31P-MRS Imaging to Assess the Effects of CNM-Au8 on Impaired Neuronal Redox State in Parkinson's Disease
- Registration Number
- NCT03815916
- Lead Sponsor
- Clene Nanomedicine
- Brief Summary
REPAIR-PD is a single-center open label pilot, sequential group, investigator and patient blinded study to assess the CNS metabolic effects, safety, pharmacokinetics, and pharmacodynamics of CNM-Au8 in patients who have been diagnosed with Parkinson's Disease (PD) within three (3) years of Screening. The primary endpoint is the ratio of the oxidized to reduced form of nicotinamide adenine dinucleotide (NAD+:NADH) measured non-invasively by 31phosphorous magnetic resonance spectroscopy (31P-MRS).
- Detailed Description
This is a single-center open label pilot, sequential group, investigator blinded study of the CNS metabolic effects, safety, pharmacokinetics, and pharmacodynamics of CNM-Au8 in patients who have been diagnosed with Parkinson's Disease within three years of Screening.
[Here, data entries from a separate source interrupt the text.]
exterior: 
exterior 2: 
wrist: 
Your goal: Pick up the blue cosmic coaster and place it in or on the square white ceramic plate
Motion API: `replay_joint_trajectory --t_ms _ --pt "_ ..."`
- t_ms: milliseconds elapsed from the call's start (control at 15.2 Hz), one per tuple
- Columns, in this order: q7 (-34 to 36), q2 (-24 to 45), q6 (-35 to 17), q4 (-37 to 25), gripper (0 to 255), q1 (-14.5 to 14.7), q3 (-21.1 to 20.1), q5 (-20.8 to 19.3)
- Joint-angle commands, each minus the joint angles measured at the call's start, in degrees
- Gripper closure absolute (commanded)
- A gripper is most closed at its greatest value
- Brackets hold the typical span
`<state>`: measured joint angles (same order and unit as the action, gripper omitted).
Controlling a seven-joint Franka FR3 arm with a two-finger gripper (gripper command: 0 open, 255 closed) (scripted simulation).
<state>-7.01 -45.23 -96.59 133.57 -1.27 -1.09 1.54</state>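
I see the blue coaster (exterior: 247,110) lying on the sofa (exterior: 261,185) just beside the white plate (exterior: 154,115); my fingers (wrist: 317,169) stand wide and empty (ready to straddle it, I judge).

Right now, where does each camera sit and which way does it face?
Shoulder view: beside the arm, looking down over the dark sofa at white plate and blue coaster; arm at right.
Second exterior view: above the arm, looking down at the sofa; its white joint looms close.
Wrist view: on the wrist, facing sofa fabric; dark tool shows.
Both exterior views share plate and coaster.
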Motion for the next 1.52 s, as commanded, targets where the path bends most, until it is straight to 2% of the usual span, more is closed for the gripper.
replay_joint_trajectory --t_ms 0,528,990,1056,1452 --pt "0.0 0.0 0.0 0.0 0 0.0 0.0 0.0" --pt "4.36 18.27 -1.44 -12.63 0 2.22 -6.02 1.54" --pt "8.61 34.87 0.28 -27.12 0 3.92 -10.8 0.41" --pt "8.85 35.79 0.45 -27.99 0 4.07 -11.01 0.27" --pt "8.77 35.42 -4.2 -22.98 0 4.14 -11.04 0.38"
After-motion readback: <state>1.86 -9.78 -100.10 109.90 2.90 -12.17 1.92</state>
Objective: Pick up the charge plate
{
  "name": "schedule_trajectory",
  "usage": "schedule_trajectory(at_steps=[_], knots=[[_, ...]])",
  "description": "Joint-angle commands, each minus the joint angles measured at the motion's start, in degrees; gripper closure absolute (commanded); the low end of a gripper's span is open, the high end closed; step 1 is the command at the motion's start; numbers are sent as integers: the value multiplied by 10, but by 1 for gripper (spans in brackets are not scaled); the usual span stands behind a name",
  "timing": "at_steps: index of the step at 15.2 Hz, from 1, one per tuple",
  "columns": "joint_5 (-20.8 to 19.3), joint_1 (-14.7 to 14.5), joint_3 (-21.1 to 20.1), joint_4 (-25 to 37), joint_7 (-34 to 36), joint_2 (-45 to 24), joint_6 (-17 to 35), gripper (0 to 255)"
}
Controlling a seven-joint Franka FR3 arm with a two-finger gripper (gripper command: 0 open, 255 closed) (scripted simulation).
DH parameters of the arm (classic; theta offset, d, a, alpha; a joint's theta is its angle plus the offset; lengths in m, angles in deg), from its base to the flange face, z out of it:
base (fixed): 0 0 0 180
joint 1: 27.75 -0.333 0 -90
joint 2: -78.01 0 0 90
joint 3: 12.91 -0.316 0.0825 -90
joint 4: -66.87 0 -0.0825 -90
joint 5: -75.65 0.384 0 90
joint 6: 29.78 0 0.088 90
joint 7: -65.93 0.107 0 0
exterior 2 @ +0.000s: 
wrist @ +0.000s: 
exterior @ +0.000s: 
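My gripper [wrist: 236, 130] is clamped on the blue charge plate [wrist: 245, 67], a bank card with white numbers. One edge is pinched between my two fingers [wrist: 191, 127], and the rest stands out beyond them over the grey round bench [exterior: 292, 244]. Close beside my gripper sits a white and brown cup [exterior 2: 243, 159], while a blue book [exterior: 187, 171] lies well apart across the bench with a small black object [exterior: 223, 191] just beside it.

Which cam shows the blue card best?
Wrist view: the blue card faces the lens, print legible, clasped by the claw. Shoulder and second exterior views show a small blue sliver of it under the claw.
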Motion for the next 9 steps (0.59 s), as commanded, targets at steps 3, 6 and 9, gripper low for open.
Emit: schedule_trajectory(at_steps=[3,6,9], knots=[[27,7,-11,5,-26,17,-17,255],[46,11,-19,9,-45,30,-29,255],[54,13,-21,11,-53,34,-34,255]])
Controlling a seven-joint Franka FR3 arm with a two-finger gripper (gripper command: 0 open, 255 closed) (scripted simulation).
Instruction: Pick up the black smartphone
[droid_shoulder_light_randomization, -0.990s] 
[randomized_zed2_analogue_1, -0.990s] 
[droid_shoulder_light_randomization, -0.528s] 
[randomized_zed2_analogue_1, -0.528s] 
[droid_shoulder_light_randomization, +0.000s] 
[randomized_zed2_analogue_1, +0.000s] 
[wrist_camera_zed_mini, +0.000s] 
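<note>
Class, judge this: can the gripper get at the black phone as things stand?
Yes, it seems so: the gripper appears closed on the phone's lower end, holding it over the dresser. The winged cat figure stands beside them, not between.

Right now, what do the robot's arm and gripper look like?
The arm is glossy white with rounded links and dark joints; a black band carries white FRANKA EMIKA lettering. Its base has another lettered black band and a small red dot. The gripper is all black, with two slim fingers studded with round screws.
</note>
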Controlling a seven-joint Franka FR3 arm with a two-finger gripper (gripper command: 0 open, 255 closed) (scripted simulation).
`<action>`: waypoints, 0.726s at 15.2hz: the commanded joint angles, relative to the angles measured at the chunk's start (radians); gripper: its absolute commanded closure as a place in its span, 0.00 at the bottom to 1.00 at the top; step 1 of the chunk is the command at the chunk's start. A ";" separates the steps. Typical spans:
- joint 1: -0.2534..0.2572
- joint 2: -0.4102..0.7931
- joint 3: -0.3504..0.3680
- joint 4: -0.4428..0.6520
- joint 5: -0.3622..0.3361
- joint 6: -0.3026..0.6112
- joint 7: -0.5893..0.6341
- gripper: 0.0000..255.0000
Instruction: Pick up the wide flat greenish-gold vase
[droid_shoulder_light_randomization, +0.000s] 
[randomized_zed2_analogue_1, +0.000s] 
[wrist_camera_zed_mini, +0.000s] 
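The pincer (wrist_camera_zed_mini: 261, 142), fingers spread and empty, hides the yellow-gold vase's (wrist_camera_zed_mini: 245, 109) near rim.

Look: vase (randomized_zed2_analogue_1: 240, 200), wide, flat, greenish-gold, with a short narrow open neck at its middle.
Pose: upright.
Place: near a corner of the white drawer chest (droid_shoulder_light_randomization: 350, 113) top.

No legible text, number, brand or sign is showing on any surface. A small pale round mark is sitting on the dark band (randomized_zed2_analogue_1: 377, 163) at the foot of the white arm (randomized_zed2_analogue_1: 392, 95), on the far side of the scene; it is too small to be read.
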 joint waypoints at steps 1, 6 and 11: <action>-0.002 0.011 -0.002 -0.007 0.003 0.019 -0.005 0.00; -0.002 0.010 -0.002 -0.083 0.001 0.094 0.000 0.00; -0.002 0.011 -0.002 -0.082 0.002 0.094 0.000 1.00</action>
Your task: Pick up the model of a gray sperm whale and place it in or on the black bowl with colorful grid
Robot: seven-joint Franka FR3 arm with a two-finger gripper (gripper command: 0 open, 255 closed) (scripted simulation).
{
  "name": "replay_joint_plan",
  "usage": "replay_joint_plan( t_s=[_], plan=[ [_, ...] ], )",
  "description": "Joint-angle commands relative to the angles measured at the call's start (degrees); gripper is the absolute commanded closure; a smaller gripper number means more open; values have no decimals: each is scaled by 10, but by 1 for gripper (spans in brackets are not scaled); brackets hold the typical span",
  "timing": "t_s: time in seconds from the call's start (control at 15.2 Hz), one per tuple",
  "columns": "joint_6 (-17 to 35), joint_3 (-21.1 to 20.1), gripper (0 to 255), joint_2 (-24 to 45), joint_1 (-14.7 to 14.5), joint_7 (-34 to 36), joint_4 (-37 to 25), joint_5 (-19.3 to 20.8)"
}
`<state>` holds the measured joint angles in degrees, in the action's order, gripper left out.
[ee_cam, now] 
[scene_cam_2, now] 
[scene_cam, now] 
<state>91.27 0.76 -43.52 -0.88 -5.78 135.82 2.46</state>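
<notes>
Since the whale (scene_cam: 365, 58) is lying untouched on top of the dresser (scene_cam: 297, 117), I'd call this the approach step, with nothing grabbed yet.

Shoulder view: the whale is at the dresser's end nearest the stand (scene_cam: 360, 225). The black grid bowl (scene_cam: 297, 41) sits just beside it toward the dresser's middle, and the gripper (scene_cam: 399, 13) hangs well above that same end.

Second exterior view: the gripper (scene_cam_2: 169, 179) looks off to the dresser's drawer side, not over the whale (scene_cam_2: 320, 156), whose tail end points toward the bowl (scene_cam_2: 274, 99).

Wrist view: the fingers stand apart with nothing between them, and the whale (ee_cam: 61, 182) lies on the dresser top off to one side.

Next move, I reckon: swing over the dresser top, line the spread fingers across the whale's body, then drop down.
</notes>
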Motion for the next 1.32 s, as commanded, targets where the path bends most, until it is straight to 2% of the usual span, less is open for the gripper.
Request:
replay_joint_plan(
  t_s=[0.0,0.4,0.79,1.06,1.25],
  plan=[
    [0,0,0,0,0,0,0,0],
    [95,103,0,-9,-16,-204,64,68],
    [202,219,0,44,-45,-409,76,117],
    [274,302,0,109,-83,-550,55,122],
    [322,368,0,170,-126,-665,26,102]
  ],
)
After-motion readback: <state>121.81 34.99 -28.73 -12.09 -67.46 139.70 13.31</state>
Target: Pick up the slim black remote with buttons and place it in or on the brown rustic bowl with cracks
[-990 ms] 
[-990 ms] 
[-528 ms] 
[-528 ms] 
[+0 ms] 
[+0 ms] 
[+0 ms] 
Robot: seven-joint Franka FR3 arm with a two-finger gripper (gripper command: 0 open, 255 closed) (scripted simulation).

The Sponsor will select a starting treatment dose of CNM-Au8 for the initial treatment. Investigators and patients will be blinded to each cohort's study dose. Upon completion of the first treatment cohort, the Sponsor will select a single dose or two different doses for the subsequent second cohort from a pre-specified dosing selection plan based on the evaluation of the 31P-Magnetic Resonance Spectroscopy (31P-MRS) changes versus baseline in the first cohort. Up to a total of two treatment cohorts may be studied (n=15 patients/cohort, total n=30 patients). All patients will receive daily oral treatment over twelve consecutive weeks during each cohort's Treatment Period.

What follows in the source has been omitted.